If the file is already loaded into memory, a data frame (sf) with columns for the x, y, and optionally z coordinates and gene assignment of each transcript spot. If specified, then argument file will be ignored.

by

A sfc or sf object for spatial aggregation.

sample_id

Which sample in the SFE object the transcript spots should be added to.

spatialCoordsNames

Column names for the x, y, and optionally z coordinates of the spots. The defaults are for Vizgen.

gene_col

Column name for genes.

phred_col

Column name for Phred scores of the spots.

min_phred

Minimum Phred score to keep spot. By default 20, the conventional threshold indicating "acceptable", meaning that there's 1 chance that the spot was decoded in error.

flip_geometry

Logical, whether to flip the transcript spot geometries to match the images if added later.

cellsize

numeric of length 1 or 2 with target cellsize: for square or rectangular cells the width and height, for hexagonal cells the distance between opposite edges (edge length is cellsize/sqrt(3)).
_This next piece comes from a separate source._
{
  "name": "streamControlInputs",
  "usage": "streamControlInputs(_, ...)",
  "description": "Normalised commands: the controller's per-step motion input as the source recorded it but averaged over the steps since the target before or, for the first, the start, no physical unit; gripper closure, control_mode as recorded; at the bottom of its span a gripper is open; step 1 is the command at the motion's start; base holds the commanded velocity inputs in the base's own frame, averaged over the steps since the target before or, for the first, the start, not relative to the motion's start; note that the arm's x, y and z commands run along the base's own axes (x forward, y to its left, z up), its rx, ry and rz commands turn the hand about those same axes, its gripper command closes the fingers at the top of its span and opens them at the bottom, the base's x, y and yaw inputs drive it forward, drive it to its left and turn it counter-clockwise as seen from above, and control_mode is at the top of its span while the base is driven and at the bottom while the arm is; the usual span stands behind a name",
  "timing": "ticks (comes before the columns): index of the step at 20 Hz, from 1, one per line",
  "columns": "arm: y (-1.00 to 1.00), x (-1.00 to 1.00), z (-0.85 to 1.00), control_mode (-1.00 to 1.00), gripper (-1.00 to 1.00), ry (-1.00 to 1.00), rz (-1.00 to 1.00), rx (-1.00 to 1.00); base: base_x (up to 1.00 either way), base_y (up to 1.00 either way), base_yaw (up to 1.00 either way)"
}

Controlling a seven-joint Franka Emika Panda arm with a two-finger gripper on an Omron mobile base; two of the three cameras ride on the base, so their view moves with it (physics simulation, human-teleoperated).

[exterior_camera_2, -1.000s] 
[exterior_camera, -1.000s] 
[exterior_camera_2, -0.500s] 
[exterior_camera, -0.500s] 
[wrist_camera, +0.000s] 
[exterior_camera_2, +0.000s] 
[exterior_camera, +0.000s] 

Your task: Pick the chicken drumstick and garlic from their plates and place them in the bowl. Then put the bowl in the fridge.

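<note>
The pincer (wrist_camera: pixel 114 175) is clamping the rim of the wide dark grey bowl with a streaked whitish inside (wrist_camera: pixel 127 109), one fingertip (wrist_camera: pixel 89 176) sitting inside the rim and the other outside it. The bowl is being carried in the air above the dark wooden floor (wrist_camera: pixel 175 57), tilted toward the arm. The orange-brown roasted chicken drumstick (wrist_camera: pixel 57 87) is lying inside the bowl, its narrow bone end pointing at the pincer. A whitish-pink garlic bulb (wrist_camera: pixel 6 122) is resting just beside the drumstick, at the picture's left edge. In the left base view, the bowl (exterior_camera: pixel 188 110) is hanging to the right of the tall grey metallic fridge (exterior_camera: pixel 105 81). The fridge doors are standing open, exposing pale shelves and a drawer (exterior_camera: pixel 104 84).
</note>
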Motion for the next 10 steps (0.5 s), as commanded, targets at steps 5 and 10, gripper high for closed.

A length units object can be passed, or an area unit object with area size of the square or hexagonal cell.

square

logical; if FALSE, create hexagonal grid

flat_topped

logical; if TRUE generate flat topped hexagons, else generate pointy topped

new_geometry_name

Name to give to the new colGeometry in the output. Defaults to "bins".

unit

Unit the coordinates are in, either microns or pixels in full resolution image.

data_dir

Top level output directory.

tech

Which technology whose output to read, must be one of "Vizgen", "Xenium", or "CosMX" though more technologies may be added later.

image

String, which image(s) to add to the output SFE object. Not applicable to CosMX. See readVizgen and readXenium for options and multiple images can be specified. If NULL, then the default from the read function for the technology will be used.

flip

Logical, whether to flip the geometry to match image. Here the y coordinates are simply set to -y, so the original bounding box is not preserved. This is consistent with readVizgen and readXenium.

max_flip

Maximum size of the image allowed to flip the image. Because the image will be loaded into memory to be flipped. If the image is larger than this size then the coordinates will be flipped instead.

Value

A SFE object with count matrix for number of spots of each gene in each geometry. Geometries with no spot are removed.

Note

The resulting SFE object often includes geometries (e.g. grid cells) outside tissue, because there can be transcript spots detected outside the tissue. Also, bins at the edge of the tissue that don't fully overlap with the tissue will have lower transcript counts; this may have implications to downstream spatial analyses.